Return the records exactly, with nothing added.

DATA SECTION —
────

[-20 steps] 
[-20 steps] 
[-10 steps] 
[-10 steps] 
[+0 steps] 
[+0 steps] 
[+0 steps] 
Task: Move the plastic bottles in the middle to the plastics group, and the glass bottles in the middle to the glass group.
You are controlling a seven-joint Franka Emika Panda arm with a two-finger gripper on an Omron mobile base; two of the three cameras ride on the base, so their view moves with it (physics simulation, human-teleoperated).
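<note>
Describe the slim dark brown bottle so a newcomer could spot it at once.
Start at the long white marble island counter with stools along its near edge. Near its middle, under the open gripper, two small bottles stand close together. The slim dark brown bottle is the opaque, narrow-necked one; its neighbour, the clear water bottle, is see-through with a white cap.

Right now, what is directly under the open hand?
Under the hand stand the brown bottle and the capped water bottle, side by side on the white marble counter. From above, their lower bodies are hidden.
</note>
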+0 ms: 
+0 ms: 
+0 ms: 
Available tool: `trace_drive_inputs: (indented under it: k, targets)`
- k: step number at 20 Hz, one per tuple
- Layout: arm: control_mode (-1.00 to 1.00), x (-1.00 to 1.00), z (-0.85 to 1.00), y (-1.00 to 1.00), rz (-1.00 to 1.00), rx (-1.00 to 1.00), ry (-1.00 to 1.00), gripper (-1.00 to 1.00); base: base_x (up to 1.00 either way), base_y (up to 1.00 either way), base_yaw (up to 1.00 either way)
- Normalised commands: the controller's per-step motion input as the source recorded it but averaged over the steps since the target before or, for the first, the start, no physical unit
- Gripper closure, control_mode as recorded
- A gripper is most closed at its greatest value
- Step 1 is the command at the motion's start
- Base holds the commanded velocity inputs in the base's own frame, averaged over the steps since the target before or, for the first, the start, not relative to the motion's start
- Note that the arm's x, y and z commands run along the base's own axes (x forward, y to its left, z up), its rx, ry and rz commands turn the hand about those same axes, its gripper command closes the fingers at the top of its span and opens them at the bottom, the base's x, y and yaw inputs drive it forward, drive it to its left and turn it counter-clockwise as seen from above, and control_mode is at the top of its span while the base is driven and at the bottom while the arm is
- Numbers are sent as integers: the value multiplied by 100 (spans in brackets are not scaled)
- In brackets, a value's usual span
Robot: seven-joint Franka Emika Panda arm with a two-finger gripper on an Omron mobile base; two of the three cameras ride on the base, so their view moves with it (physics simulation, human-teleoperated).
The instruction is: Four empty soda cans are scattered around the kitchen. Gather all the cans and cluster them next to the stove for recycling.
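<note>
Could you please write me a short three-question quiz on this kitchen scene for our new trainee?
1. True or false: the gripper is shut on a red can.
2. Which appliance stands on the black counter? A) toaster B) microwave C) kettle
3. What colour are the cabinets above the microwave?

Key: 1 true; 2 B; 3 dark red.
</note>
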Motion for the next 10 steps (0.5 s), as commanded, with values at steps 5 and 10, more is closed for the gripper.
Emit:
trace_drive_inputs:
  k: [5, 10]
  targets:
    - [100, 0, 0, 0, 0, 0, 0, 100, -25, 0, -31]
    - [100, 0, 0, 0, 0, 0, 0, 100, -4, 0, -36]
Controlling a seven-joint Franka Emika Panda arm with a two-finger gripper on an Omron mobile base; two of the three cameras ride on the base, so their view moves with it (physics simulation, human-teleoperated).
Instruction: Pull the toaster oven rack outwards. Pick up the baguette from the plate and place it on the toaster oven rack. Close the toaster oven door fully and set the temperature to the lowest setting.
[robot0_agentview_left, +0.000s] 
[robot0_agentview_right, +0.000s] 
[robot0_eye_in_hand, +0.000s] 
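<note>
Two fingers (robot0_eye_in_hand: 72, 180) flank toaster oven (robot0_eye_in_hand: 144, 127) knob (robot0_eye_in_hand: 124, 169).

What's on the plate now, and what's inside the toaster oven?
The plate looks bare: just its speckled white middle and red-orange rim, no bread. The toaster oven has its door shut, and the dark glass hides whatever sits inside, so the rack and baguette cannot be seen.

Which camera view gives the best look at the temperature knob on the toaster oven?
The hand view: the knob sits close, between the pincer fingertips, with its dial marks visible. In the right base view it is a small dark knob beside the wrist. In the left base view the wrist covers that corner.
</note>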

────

TASK ANSWER —
[-20 steps] 
[-20 steps] 
[-10 steps] 
[-10 steps] 
[+0 steps] 
[+0 steps] 
[+0 steps] 
Task: Move the plastic bottles in the middle to the plastics group, and the glass bottles in the middle to the glass group.
You are controlling a seven-joint Franka Emika Panda arm with a two-finger gripper on an Omron mobile base; two of the three cameras ride on the base, so their view moves with it (physics simulation, human-teleoperated).
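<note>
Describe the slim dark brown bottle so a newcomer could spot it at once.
Start at the long white marble island counter with stools along its near edge. Near its middle, under the open gripper, two small bottles stand close together. The slim dark brown bottle is the opaque, narrow-necked one; its neighbour, the clear water bottle, is see-through with a white cap.

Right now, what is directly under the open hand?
Under the hand stand the brown bottle and the capped water bottle, side by side on the white marble counter. From above, their lower bodies are hidden.
</note>
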+0 ms: 
+0 ms: 
+0 ms: 
Available tool: `trace_drive_inputs: (indented under it: k, targets)`
- k: step number at 20 Hz, one per tuple
- Layout: arm: control_mode (-1.00 to 1.00), x (-1.00 to 1.00), z (-0.85 to 1.00), y (-1.00 to 1.00), rz (-1.00 to 1.00), rx (-1.00 to 1.00), ry (-1.00 to 1.00), gripper (-1.00 to 1.00); base: base_x (up to 1.00 either way), base_y (up to 1.00 either way), base_yaw (up to 1.00 either way)
- Normalised commands: the controller's per-step motion input as the source recorded it but averaged over the steps since the target before or, for the first, the start, no physical unit
- Gripper closure, control_mode as recorded
- A gripper is most closed at its greatest value
- Step 1 is the command at the motion's start
- Base holds the commanded velocity inputs in the base's own frame, averaged over the steps since the target before or, for the first, the start, not relative to the motion's start
- Note that the arm's x, y and z commands run along the base's own axes (x forward, y to its left, z up), its rx, ry and rz commands turn the hand about those same axes, its gripper command closes the fingers at the top of its span and opens them at the bottom, the base's x, y and yaw inputs drive it forward, drive it to its left and turn it counter-clockwise as seen from above, and control_mode is at the top of its span while the base is driven and at the bottom while the arm is
- Numbers are sent as integers: the value multiplied by 100 (spans in brackets are not scaled)
- In brackets, a value's usual span
Robot: seven-joint Franka Emika Panda arm with a two-finger gripper on an Omron mobile base; two of the three cameras ride on the base, so their view moves with it (physics simulation, human-teleoperated).
The instruction is: Four empty soda cans are scattered around the kitchen. Gather all the cans and cluster them next to the stove for recycling.
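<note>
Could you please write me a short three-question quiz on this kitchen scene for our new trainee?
1. True or false: the gripper is shut on a red can.
2. Which appliance stands on the black counter? A) toaster B) microwave C) kettle
3. What colour are the cabinets above the microwave?

Key: 1 true; 2 B; 3 dark red.
</note>
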Motion for the next 10 steps (0.5 s), as commanded, with values at steps 5 and 10, more is closed for the gripper.
Emit:
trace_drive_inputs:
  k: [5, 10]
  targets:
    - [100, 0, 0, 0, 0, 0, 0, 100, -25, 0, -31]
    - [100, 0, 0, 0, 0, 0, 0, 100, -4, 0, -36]
Controlling a seven-joint Franka Emika Panda arm with a two-finger gripper on an Omron mobile base; two of the three cameras ride on the base, so their view moves with it (physics simulation, human-teleoperated).
Instruction: Pull the toaster oven rack outwards. Pick up the baguette from the plate and place it on the toaster oven rack. Close the toaster oven door fully and set the temperature to the lowest setting.
[robot0_agentview_left, +0.000s] 
[robot0_agentview_right, +0.000s] 
[robot0_eye_in_hand, +0.000s] 
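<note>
Two fingers (robot0_eye_in_hand: 72, 180) flank toaster oven (robot0_eye_in_hand: 144, 127) knob (robot0_eye_in_hand: 124, 169).

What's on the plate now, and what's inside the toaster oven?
The plate looks bare: just its speckled white middle and red-orange rim, no bread. The toaster oven has its door shut, and the dark glass hides whatever sits inside, so the rack and baguette cannot be seen.

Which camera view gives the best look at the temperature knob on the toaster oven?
The hand view: the knob sits close, between the pincer fingertips, with its dial marks visible. In the right base view it is a small dark knob beside the wrist. In the left base view the wrist covers that corner.
</note>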

Nothing further is needed for the answer.